Unveiling Machine
Learning Algorithms for predicting Drug Activity against Lung Cancer Cell Lines
Kanagasabapathy Gokulakrishnan, Krishnamoorthy Hema Nandini Rajendran, Veerappapillai
Shanthi, Pachaiappan Jayakrishnan and Karuppasamy Ramanathan
Res. J. Biotech.; Vol. 20(11); 68-75;
doi: https://doi.org/10.25303/2011rjbt068075; (2025)
Abstract
Lung cancer remains a significant global health concern, posing a substantial burden
on both patients and healthcare systems. As a result, there is an urgent need for
innovative therapeutic interventions to manage lung cancer more effectively. In
this study, we developed classification models using machine learning algorithms
to predict drug responses in lung cancer cell lines.

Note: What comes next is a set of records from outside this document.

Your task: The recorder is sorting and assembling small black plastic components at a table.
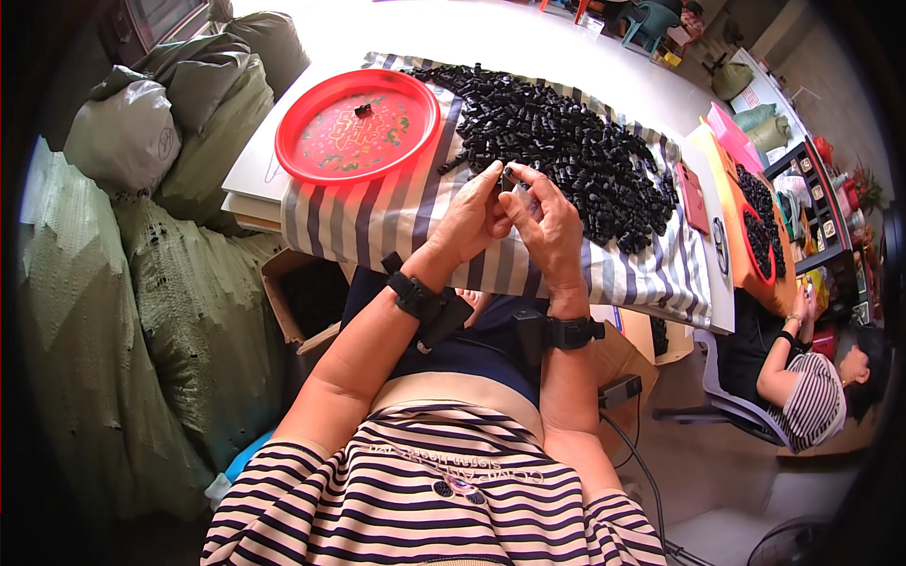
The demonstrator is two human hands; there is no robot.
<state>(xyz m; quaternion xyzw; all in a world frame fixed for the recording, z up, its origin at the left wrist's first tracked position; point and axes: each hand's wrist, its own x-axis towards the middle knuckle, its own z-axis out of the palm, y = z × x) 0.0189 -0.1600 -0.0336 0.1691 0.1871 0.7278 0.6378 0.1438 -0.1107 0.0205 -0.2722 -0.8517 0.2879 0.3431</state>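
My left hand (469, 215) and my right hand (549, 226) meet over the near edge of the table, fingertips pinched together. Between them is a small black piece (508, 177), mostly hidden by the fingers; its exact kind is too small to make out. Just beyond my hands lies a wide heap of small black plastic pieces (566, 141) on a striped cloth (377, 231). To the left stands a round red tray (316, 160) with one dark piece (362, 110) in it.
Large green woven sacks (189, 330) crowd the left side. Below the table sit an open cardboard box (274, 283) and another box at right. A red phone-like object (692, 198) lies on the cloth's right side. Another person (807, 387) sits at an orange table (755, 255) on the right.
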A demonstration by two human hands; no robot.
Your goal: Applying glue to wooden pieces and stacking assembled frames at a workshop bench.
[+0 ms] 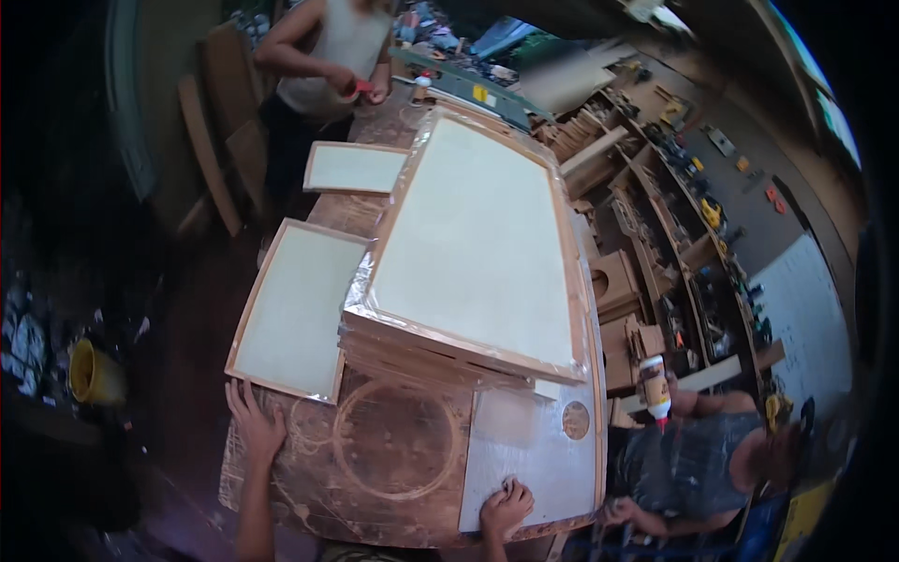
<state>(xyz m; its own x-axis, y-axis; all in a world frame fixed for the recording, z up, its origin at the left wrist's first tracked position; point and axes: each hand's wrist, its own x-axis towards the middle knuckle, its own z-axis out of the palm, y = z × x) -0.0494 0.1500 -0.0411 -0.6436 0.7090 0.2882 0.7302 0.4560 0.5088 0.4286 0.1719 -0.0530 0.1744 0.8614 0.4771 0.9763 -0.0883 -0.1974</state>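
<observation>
My left hand (256, 423) lies with its fingers stretched out at the near corner of a wood-framed white panel (298, 304), at the left of the worktable. My right hand (507, 511) is closed over the pale grey sheet (538, 459) at the table's near right. Something small and dark shows at its fingertips, too small to name. Beyond my hands stands a stack of framed panels, its top white panel (478, 234) edged in wood and shiny clear film. A smaller framed panel (356, 169) lies farther back on the left.
The worn brown worktable (398, 436) bears ring marks. At the right a co-worker (693, 459) holds a white glue bottle (655, 389), tip down. Another person (328, 56) stands at the far end with a red object (363, 87). Shelves (674, 215) of tools line the right; a yellow bucket (94, 371) is at left.
</observation>
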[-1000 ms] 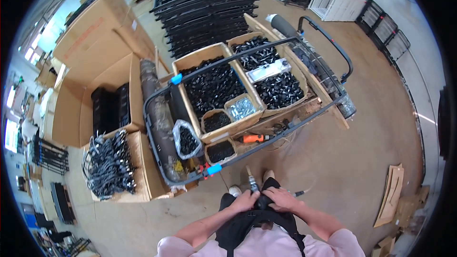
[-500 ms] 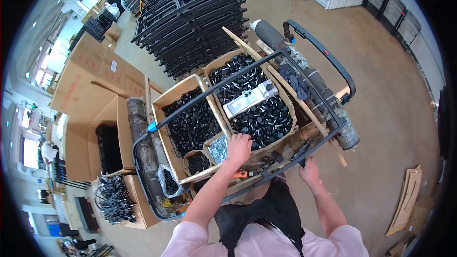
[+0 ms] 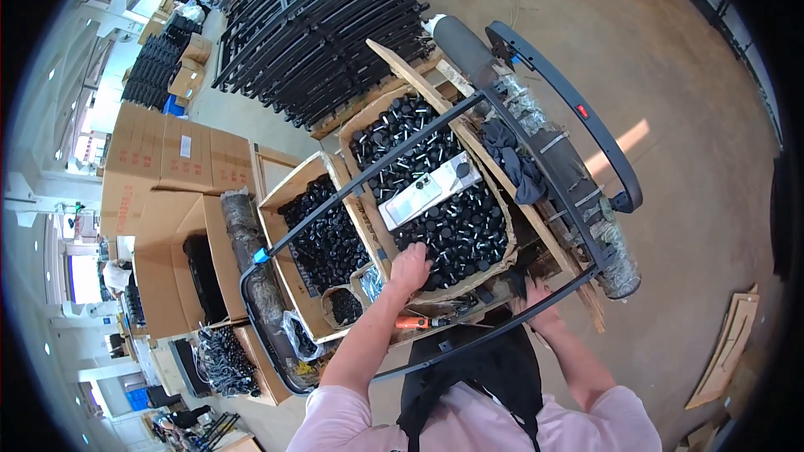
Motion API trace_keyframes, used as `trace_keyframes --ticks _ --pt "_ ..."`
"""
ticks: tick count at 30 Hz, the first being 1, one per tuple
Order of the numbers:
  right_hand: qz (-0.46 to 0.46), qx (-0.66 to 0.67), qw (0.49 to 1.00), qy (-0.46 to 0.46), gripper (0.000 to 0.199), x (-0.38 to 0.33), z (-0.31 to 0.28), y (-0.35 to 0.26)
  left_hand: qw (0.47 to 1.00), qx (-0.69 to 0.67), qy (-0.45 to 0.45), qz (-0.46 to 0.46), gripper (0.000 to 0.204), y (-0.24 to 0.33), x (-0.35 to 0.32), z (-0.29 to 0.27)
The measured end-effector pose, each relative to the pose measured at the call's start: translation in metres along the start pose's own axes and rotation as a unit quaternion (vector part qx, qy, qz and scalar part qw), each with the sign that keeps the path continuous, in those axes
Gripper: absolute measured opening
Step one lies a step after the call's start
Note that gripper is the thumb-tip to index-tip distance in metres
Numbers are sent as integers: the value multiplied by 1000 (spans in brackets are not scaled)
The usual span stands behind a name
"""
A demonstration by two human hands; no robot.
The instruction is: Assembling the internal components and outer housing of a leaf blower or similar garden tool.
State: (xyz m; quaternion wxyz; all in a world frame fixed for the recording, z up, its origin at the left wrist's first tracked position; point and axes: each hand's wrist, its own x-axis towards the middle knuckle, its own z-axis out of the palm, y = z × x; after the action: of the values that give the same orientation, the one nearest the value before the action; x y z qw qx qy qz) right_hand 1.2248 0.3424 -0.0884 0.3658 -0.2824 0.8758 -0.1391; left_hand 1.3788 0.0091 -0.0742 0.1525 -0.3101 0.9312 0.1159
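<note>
My left hand (image 3: 410, 266) reaches into the near left edge of a cardboard box (image 3: 505, 270) of black round-headed bolts (image 3: 456, 243). Its fingers look loosely bent and apart, with their tips partly hidden among the bolts. Close to the near right corner of a black metal frame (image 3: 402, 144), my right hand (image 3: 540, 305) is curled around something dark that I cannot make out. The frame lies across the boxes, has a blue clip (image 3: 262, 255) on its left, and bears a curved black bar (image 3: 578, 109) at the far right. A white box (image 3: 419, 197) rests on the bolts.
Left of the bolts stands a box of small black parts (image 3: 331, 234), with a small carton of dark screws (image 3: 343, 305) in its near corner. An orange-handled tool (image 3: 410, 322) lies near my waist. Wrapped rolls (image 3: 544, 138) flank the boxes; stacked black frames (image 3: 322, 33) stand beyond.
My left hand has moved from beside the small tray of silver screws into the bolt box. My right hand has shifted slightly at the frame's corner. The whole view has turned and come nearer.
</note>
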Motion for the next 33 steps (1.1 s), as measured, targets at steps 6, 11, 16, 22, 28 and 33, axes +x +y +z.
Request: trace_keyframes --ticks 6,11,16,22,28,33 --pt "-145 -32 912 -383 33 -75 -158 -72 918 -367 -116 93 27 22 13 -51" --pt "-294 -75 947 108 17 37 -112 -113 863 -496 -23 96 29 51 92 -104" --pt "-149 -317 932 95 10 133 -28 -126 808 -560 135 126 32 88 191 -145" --pt "-197 -314 918 142 12 125 -31 -108 859 -454 206 117 36 115 269 -179" --pt "-231 -102 963 98 19 102 -61 -110 881 -417 136 176 37 110 298 -163" --pt "-196 84 976 41 30 66 -103 -104 880 -363 192 238 37 126 293 -164"
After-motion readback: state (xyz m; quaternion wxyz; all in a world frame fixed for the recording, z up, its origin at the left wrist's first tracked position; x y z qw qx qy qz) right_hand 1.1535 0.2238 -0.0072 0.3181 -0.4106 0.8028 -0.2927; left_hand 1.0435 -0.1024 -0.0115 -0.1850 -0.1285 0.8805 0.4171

A diverse dataset was retrieved,
consisting of 692 active and 1,071 inactive compounds tested against five major
lung cancer cell lines: CaLu-06, HCC-78, NCI-H322, NCI-H358 and NCI-H522. Drug-like
properties of these compounds were generated and employed as descriptors for model
development.
The proposed method utilised techniques such as z-score, correlation analysis, recursive
feature elimination with cross-validation and SMOTE to pre-process the data and
identify key features. Further, hyperparameter optimisation was conducted using
Optuna to fine-tune model parameters and enhance performance. The results revealed
that Random Forest reached an accuracy of 0.80 and an AUC of 0.85. This positions
it as the best model, with significant implications for drug discovery and personalised
lung cancer therapies. The implementation materials alongside python code are accessible
freely at https://github.com/Gokulakrish13/Machine-Learning-Classifiers-for-Predicting-Active
Molecules-Against-Lung-Cancer-Cells.git.